# Snowboarding in Colorado



## phillyphan (Sep 22, 2016)

Coloradoisrado said:


> So I am just curious about how other snowboarders view riding in Colorado?
> 
> Just curious if anyone has had any negative experiences or positive experiences.


Little vague. Ask a more specific question.....specific resort, riding style, specific issue, weather, etc.


----------



## MountainMystic (Apr 24, 2019)

Coloradoisrado said:


> So I am just curious about how other snowboarders view riding in Colorado?
> 
> Just curious if anyone has had any negative experiences or positive experiences.


You might relate to this... I tried to start a no-name generic snow? board site, I couldn't really call it a brand, with no history in the industry, no photo of an actual person, no visible email address, PO box or street address, no visible presence on social media, and my "shop" showed really bad photos of generic boards, and had a generic marketing spiel, and people were really mean about my generic website and generic boards with non-generic prices.


----------



## wrathfuldeity (Oct 5, 2007)

I've heard that the snow is fluffy but not much of it and the terrain is meh...


----------



## BurtonAvenger (Aug 14, 2007)

Colorado is awful, go away and take your kook brand with you.
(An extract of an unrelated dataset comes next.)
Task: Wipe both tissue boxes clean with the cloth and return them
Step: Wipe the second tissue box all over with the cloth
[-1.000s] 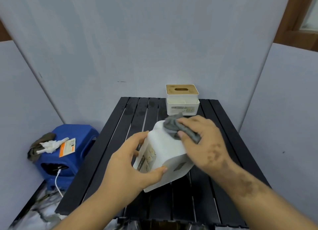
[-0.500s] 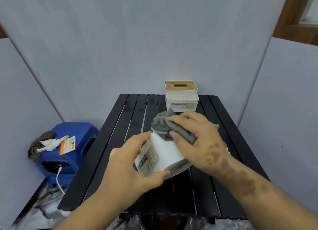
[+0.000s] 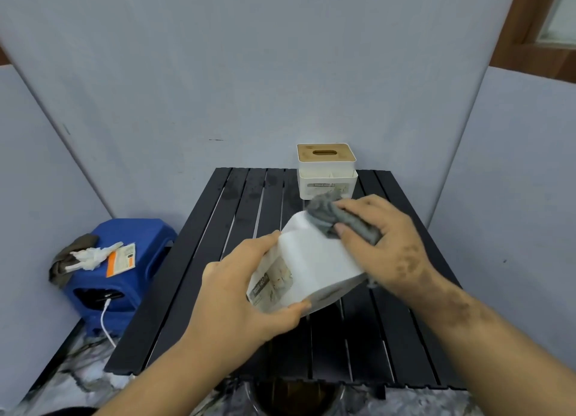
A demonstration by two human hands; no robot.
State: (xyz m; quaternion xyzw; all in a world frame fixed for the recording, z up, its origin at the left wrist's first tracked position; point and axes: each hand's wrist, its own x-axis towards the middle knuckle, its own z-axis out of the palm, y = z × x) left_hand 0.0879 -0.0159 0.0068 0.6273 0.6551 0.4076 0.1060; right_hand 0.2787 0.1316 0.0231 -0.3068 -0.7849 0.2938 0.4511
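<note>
You've got one box up off the table, cloth on top of it.

Your left hand (image 3: 237, 294) grips the near end of the tipped white box (image 3: 314, 266), thumb under, fingers over the printed side, so it's held tilted above the black slatted table (image 3: 199, 259). Your right hand (image 3: 386, 244) is clenched on the grey cloth (image 3: 333, 217), pressing it on the box's far upper face. The second box (image 3: 326, 171), wood-topped, stands upright at the table's back edge. A blue stool (image 3: 146, 244) sits off to the left.
</note>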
I hear Tennessee is where it's at.


----------



## Kareemalig (Sep 10, 2018)

Coloradoisrado said:


> So I am just curious about how other snowboarders view riding in Colorado?
> 
> Just curious if anyone has had any negative experiences or positive experiences.


I ll say their riding are of a lengthy time span more snow time better geographics closer to the mainstream and society popular status more terrain to ride it's the same nyli


----------



## lajs1 (Jan 29, 2021)

Well if your from the east coast, it’s only going to go up from there.


----------